Contractual relationships are different and governed by the contract. For example, most wedding photographers are not "employees" of the couple getting married, they are instead selling their services to a client. The client only owns whatever the contract states. 

Confusion and conflict comes in when there is no explicit contract or agreement. That's why it is best to always have everything understood up front.

Without knowing the specifics of your situation, it's not possible to sort this out. But, there wouldn't be any automatic ownership granted to an event sponsor, unless specifically stated in the agreement or terms under which you are shooting. In this case, it sounds like the event sponsor is essentially saying that if you do shoot the event, they own the rights to the photos. The implication is that if you accept the assignment, you are also accepting those terms. 

You need to talk to the event sponsor and come to agreement with the terms, otherwise, if you accept the assignment and they have notified you that they believe they have the rights to the photos, you may have unwittingly agreed to a contractual relationship that you didn't intend.


----------



## awinphoto (Jun 19, 2013)

It all depends on the contracts, if there were contracts, understanding beforehand of the event, and compensation. Typically, contract photos are the photographers, UNLESS there was a contract or other info stating otherwise, AND, contracts that usually grant usage/copyright to the purchaser, usually pays a higher premium for those rights... Also if there was explicit expectation one way or the other before hand or an understanding, whether it be verbal or in writing, then that could affect the copyright also... SO... we would need more info before giving a recommendation.


----------



## alexanderferdinand (Jun 19, 2013)

Speaking as an Austrian.
Its always better to clear this facts in a contract before the shooting.
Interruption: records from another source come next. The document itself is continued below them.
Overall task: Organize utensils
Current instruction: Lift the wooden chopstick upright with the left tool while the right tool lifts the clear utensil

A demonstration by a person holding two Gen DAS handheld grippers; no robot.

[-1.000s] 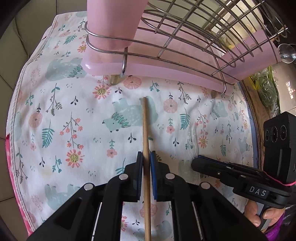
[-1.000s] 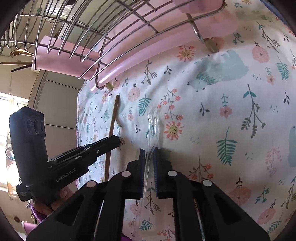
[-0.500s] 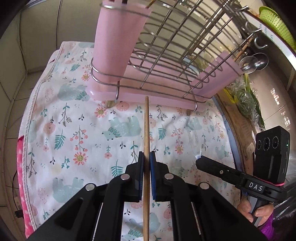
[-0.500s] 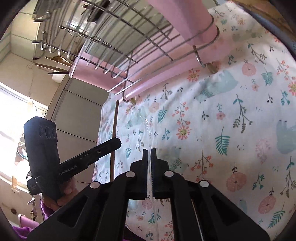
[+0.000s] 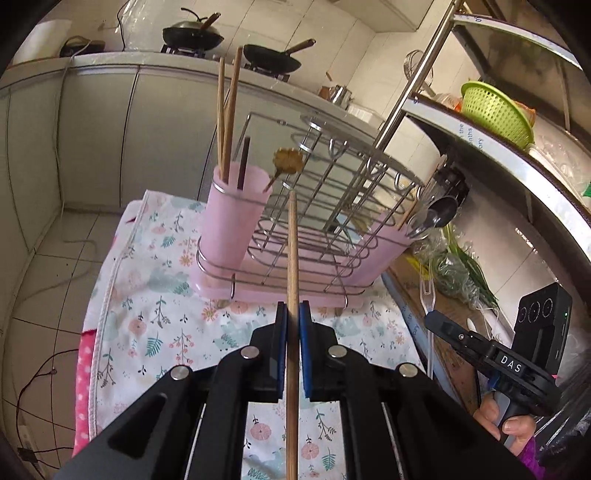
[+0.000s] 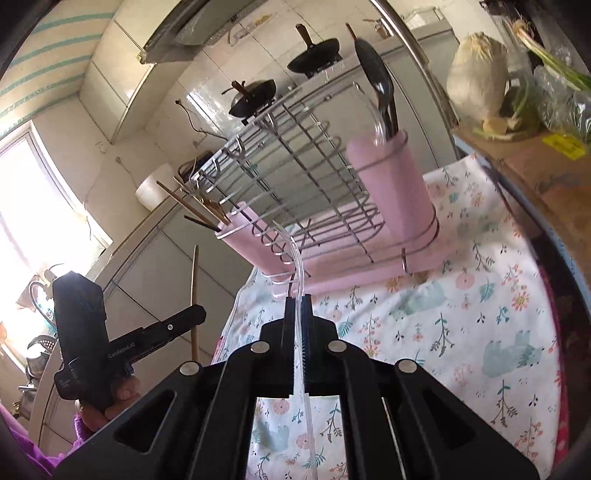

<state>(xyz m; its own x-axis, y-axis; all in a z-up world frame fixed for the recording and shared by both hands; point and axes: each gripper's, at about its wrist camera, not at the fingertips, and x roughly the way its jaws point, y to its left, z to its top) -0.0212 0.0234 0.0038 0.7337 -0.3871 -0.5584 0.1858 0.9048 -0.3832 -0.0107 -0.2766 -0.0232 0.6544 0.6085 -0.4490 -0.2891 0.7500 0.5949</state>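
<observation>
My left gripper (image 5: 292, 314) is shut on a wooden chopstick (image 5: 292, 258) and holds it in the air, pointing at the wire dish rack (image 5: 325, 206). The rack's left pink cup (image 5: 232, 218) holds several chopsticks; its right pink cup (image 5: 388, 243) holds spoons. My right gripper (image 6: 298, 306) is shut on a clear plastic fork (image 6: 291, 251), lifted above the floral cloth (image 6: 461, 325). The fork also shows in the left wrist view (image 5: 426, 291). The right pink cup (image 6: 395, 192) with spoons is ahead of it.
The rack stands at the far end of the floral cloth (image 5: 155, 317). A metal shelf with a green colander (image 5: 495, 110) rises on the right. Bagged greens (image 5: 458, 266) lie beside the rack. Woks (image 5: 192, 35) sit on the stove behind.
Both grippers closed on their utensils and lifted them off the cloth. The views rose from close above the cloth to well above it, facing the rack.
</observation>
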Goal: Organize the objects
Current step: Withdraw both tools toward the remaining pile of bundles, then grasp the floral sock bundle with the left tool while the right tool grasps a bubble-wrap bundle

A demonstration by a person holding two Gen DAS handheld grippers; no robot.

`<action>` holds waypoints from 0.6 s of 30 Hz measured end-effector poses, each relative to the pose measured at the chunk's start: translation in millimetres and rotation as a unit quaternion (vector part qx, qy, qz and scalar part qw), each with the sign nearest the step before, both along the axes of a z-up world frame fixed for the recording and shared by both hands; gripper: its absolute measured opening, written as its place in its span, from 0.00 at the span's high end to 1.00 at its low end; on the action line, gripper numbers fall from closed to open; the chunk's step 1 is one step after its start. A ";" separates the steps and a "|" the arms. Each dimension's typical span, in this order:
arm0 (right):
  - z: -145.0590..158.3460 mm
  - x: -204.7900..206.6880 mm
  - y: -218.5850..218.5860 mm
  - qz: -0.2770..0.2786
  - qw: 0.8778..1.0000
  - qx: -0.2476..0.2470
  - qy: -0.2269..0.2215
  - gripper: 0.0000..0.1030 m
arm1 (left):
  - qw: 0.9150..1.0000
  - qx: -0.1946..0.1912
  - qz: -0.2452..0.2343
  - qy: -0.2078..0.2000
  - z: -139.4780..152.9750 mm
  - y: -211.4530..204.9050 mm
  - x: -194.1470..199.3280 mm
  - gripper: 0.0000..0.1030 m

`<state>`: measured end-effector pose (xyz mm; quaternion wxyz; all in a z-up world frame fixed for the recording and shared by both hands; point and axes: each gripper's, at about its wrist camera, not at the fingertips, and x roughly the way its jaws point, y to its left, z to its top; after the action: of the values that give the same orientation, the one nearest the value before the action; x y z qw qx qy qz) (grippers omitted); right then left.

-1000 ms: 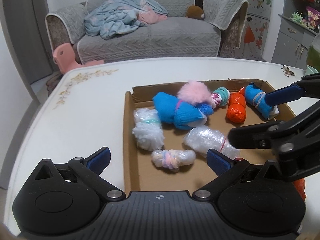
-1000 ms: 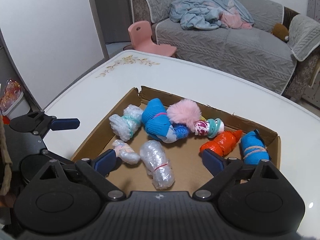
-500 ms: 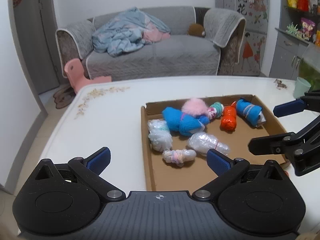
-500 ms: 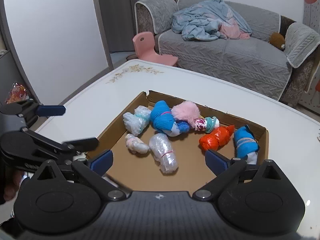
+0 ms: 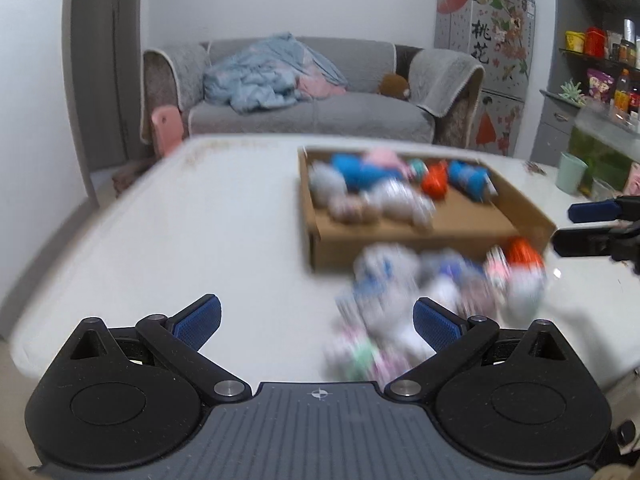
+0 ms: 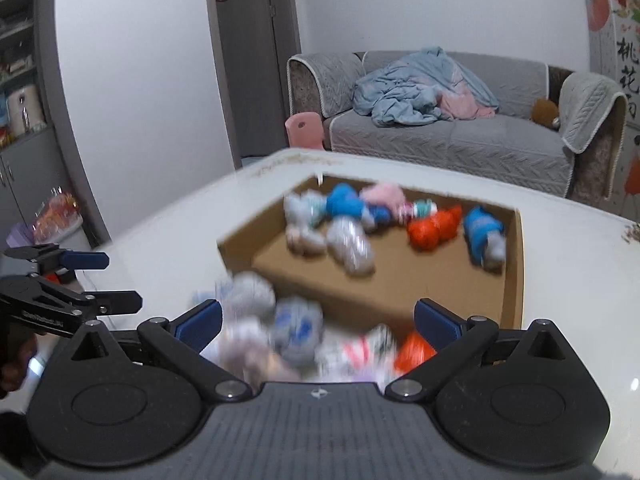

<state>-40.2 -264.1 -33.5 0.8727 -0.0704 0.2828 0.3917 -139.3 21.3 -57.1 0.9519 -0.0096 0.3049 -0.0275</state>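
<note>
Left wrist view. Heavy motion blur over the near field. Left gripper (image 5: 316, 322): jaws spread wide, nothing between them. A cardboard box (image 5: 400, 246) sits on the white surface (image 5: 200, 232), ahead and to the right of the jaws, its long side running roughly left to right. Inside it, several wrapped bundles (image 5: 384, 196): blue, orange, pale plastic. A second group, the loose pile (image 5: 432, 292), lies on the surface just in front of the box's near wall; it reaches down to the right-hand finger, so it lies right of the jaw line, not centred. Right gripper (image 5: 576, 224) enters at the right edge, level with the box's near right corner.

Right wrist view. Right gripper (image 6: 318, 322): jaws spread, empty. The loose pile (image 6: 304, 332) sits directly between and just ahead of the fingers, squarely centred, touching or nearly touching the box's (image 6: 516, 272) near wall; blur hides which. Single items are too smeared to give any long axis; the pile as a whole runs left to right, across the jaws. Left gripper (image 6: 116, 280) stands off to the left, apart from the pile.

Judgement: the right hand is better placed for the next pick; the left would need to swing right.
</note>
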 end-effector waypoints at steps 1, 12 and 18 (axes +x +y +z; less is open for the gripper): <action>-10.7 -6.7 -1.1 0.002 1.000 -0.005 -0.009 0.01 | 1.000 -0.001 -0.005 0.001 -8.5 -3.7 -4.7 0.00; -61.6 -2.1 4.5 -0.034 0.999 -0.025 -0.023 0.21 | 0.998 0.041 -0.048 -0.013 -45.5 -26.1 7.4 0.02; -67.2 -5.5 -6.7 -0.040 0.999 -0.014 -0.023 0.43 | 0.996 0.025 -0.087 -0.022 -52.9 -25.5 6.0 0.17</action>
<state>-45.6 -270.8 -100.7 0.8928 -0.0806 0.2710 0.3508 -133.3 -4.2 -110.1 0.9525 0.0416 0.2839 -0.1022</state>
With no contract here: the employer gets the pictures, the rights stay in posession of the hired photographer.
You have been hired to make the pictures.


----------



## Chris_prophotographic (Jun 19, 2013)

I think in CANADA it may be different...


----------



## Chris_prophotographic (Jun 19, 2013)

More than happy with usage, but for a bigger use than was intended for the photos is what this seems to HINT at.

Come shoot some photos of the event paid simple work.....oh yeah those photos now done we are going to use to promote our company and revamp our complete look. print them and make them part of 3 kinds of media.
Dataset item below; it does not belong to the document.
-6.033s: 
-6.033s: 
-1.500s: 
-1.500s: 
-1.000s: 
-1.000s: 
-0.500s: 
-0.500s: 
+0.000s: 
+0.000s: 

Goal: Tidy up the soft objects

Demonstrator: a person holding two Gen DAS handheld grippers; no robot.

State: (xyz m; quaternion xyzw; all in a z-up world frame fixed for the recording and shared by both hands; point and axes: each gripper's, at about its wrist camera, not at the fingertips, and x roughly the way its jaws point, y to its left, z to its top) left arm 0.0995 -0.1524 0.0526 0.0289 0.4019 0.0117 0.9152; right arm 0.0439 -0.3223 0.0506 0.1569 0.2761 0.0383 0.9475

this can and does happen, nothing was signed, im happy to work with folks no need to be all lawyerly just hope they realize what is law and id like to see or hear peoples ideas on CANADIAN law?  thank you


----------



## jthomson (Jun 19, 2013)

Here are some general guidelines about who owns copyright on photographs and illustrations in the absence of written agreements to the contrary. When photographers/illustrators create photos, portraits or engravings (in the case of illustrators, portraits only):
◦When creators produce a work for themselves, they own the copyright.
◦When creators produce a work as part of their employment, including apprenticeships, the employer owns the copyright.
◦When created on a commissioned basis, the person or company that commissions the work owns the copyright once they have paid for it in full. If the client who commissions the work fails to pay for it, the copyright remains with the creator.

This is based on canadian copyright law. The company is correct, they own the rights to what they commissioned unless you have a contract that explicitly states that the photographer retains the rights.
You should look at gettng some standard contract documents that allow you to retain your rights. 

Just googled some more and apparently this was changed late last year.


General Copyright information: Photographs

At Last, Canadian Photographers Own Their Copyright.

The Professional Photographers of Canada (PPOC) and the Canadian Association of Professional Image Creators (CAPIC) would like to congratulate all photographers in Canada on this important date and pivotal achievement in the photographic industry. As of Nov 7, 2012, Canadian photographers officially own the copyright to all of their work whether the photograph is commissioned or not, thanks to the new Copyright law.


----------



## daltech (Jun 19, 2013)

Hi Chris,

I'd suggest for you to speak to a lawyer in your province.

But, here's some information: http://ambientlight.ca/laws/

Also, you need to tell us more, were you hired, so paid by these people to take photos, or it was like what I do, invited to take pictures at an amateur sporting event and from there I sell my pictures ?

If you weren't paid for your time, but invited to come and take pictures at this event, they are totally yours. If they hired you, paid you by hour or flat rate to take pictures at this event, they own the pictures, that's what they hired you to do. It's like somebody who write code at Microsoft, he never owns that code, it was part of his job, for what Microsoft paid him/her for. Same thing, you get hired to take pictures, you do that, for them, on their behalf.

Cheers,

Bernard (From the Ottawa area)


----------



## alexanderferdinand (Jun 19, 2013)

No contracts in Canada?


----------



## Chris_prophotographic (Jun 19, 2013)

So according to Canadian law in Nov 2012 photos are mine regardless that's good to know, i just wanted establish that i love playing far and give a bit more just don't want to get used and having a huge usage of things/rights for years to come with out a tiny piece of the action


----------



## Wilmark (Jun 19, 2013)

The original poster hasnt made it absolutely clear that he was paid for the work other than "paid simple work". SO they hire you, and pay you now you want to be paid extra because you think they can use the work other than what you thought they were going to use it for. I think if this is the case the photographer is unreasonable in the absence of a specified contract. WHat business is it of yours what they do with the photos, if you were paid? 

Quite unlike the numerous examples of those who think they can rip off a photographer by using his work without permission, just because he has fun doing what he does.


----------